There were other motivations for doing this, though. For one, Graham is an artist, not only musically, but visually, too. He spent much of last week in the
mad scientists’ lair basement of his west-side home, carefully cutting out interesting images from a wide range of magazines and books (he drew special inspiration from books on underwater life and American Indians) and taping those images onto cardboard CD cases. To keep them together, he laminated each CD. He told me Friday that he made around 25 copies and sold them all.
From his Facebook invitation to Thursday’s show (emphasis added by me):
Each individual cover is a unique collage piece containing 16 tracks including songs: “BOOM FOR REAL”, “SMOKE” and “ROll On BYe” . FEAR NOT You will of course be able to buy the album in its homogenized form or online but, FIRST THINGS FIRST. GOTTA MAKE ART!
The other reason for the hand-made run, I think, is Graham’s own unique mix of patience and impatience. “Wake” has been a long time coming; when I wrote this long profile of him two and a half years ago, he was already working on these songs with an eye toward making an album. Over the past two years, he’s released them in fits and starts — such as the fantastic “Scrap Mettle” EP and a split CD with Cloaked Characters — but for the most part, he’s been patient, hunkered down in the lab and writing, rewriting, recording and rerecording to make sure everything is just right. Now, it is. If you’ve been paying attention to Graham’s releases / live show / MySpace for a while, you’ll recognize many of these songs: “Boom For Real,” “Roll On Bye,” “Smoke,” “Licking Reason,” “Smile Hater Smile” and “Po-Kno-Mo” all make appearances. But there are a few songs I didn’t know, most notably “Consolidate” and “Respite,” both of which are great. (Special shout-out to DJ A-Bomb for that crackling, jazzy “Respite” beat.
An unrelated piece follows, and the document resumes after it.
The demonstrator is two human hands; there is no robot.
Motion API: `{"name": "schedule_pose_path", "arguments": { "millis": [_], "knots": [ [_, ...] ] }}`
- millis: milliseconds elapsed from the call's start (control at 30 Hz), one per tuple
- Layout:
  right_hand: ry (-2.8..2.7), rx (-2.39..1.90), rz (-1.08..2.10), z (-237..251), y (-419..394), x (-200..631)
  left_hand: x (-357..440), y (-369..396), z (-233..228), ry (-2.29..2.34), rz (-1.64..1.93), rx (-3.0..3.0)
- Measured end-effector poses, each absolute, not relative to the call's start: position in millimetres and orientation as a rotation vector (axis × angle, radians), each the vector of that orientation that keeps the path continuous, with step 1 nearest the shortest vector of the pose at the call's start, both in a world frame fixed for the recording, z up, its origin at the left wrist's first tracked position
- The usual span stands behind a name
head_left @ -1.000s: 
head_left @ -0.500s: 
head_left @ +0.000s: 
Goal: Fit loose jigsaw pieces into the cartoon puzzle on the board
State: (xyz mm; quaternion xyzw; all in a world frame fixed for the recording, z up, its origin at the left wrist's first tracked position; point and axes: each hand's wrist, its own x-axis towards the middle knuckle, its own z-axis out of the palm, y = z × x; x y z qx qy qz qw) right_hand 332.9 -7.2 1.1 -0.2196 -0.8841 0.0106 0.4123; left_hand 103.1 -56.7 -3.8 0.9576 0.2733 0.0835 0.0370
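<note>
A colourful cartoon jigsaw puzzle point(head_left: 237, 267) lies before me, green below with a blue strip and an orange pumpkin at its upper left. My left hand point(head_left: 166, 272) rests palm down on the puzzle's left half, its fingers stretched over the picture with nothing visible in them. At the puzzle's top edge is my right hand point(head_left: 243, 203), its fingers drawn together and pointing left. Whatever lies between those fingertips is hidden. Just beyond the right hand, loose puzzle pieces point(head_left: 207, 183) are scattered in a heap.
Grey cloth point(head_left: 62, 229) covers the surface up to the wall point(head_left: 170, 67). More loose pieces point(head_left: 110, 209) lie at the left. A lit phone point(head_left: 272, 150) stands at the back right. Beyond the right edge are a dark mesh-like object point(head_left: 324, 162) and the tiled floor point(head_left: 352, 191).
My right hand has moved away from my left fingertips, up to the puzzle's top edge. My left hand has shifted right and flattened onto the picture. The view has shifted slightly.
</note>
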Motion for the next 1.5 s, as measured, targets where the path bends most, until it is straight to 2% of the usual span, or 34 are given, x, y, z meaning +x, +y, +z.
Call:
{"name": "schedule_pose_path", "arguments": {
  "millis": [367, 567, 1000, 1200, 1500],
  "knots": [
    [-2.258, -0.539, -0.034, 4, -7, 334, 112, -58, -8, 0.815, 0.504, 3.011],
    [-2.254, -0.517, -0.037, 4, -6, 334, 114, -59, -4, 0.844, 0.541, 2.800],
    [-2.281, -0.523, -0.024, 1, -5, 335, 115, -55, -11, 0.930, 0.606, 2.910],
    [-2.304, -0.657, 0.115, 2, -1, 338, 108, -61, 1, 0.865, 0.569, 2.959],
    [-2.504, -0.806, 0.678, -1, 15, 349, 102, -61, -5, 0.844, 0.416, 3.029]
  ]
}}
DOPE CITY.)
All that said, Graham’s already excited about future releases. Last week, we talked a bit about “Wake,” which he described as a sort of clearing-the-vaults release, intended to collect all his work to this point in one place. But we talked more about “Kink Konk,” Graham’s next album that — if the songs he played for me are any indication — will have a higher production value than “Wake.” (Don’t take that to mean that it will be more pop-influenced, though; check out the twangy vibe of “Front Porch” here.) He even briefly mentioned a third album, but let’s not even go there. Right now, Graham doesn’t yet know when he’ll officially release “Wake,” much less “Kink Konk” and beyond.
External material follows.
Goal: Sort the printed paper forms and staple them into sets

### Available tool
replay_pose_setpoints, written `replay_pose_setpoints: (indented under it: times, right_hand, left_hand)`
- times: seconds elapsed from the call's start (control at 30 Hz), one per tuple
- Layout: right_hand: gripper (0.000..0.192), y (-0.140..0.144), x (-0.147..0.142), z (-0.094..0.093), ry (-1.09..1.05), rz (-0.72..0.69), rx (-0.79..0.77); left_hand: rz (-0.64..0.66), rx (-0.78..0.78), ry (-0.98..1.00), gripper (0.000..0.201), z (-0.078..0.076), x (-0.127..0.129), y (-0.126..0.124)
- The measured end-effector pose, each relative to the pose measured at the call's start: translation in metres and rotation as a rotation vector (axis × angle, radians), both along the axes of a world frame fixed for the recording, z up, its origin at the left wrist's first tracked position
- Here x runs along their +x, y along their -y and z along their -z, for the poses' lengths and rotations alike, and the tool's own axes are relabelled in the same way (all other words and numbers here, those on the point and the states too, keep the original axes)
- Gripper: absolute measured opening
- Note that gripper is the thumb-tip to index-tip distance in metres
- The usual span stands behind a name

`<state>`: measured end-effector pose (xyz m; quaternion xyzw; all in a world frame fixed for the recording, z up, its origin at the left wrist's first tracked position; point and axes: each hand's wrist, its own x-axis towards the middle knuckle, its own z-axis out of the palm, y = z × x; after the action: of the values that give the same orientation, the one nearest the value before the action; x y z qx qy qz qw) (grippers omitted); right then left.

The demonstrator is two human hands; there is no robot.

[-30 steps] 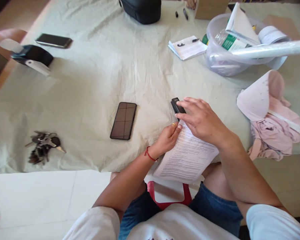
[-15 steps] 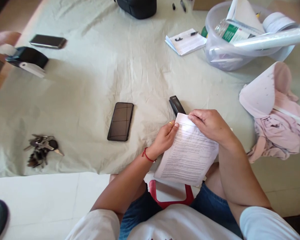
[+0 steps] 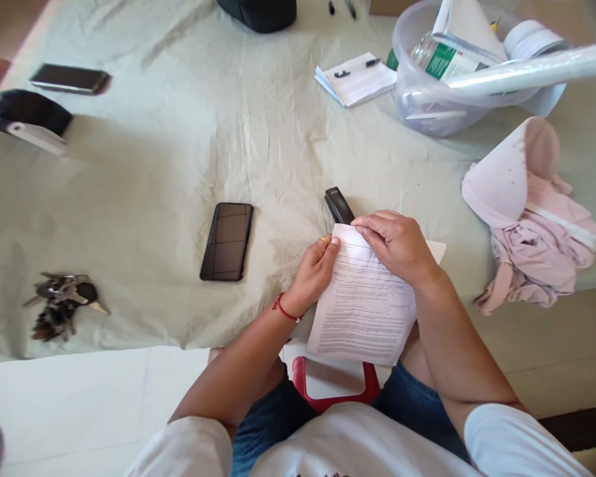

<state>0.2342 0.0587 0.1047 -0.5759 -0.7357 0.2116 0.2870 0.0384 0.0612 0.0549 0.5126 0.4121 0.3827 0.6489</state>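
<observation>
A printed sheaf of paper (image 3: 365, 311) juts over the table's near edge above my lap. My left hand (image 3: 314, 271) pinches its upper left edge. My right hand (image 3: 395, 242) grips the top of the same paper, fingers curled over the corner. A black stapler (image 3: 338, 205) lies on the cloth just beyond the paper's top corner, apart from both hands. More white paper (image 3: 436, 250) shows under my right wrist.
On the pale tablecloth (image 3: 179, 152) lie a dark phone (image 3: 227, 240), a key bunch (image 3: 62, 305), another phone (image 3: 69, 78), a notepad with pen (image 3: 356, 78), a clear tub (image 3: 427, 99) of bottles and rolls, and pink cloth (image 3: 536, 245). A red stool (image 3: 332, 387) is below.
My right hand left the stapler and came back onto the top of the paper. The stapler now lies alone on the cloth. The view drifted slightly.
</observation>
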Motion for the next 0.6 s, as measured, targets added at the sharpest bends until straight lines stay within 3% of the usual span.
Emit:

Speaking of which, a handful of hand-made copies of “Wake” will not satiate the Mosley masses. Some time this summer, Graham will hold an official CD-release event for the fancy, “homogenized” version of the album. As of last week, when and where had yet to be determined. In the meantime, there are about 25 folks in Bend walking around with a custom-made, advance copy of what may very well be the best local album of 2010.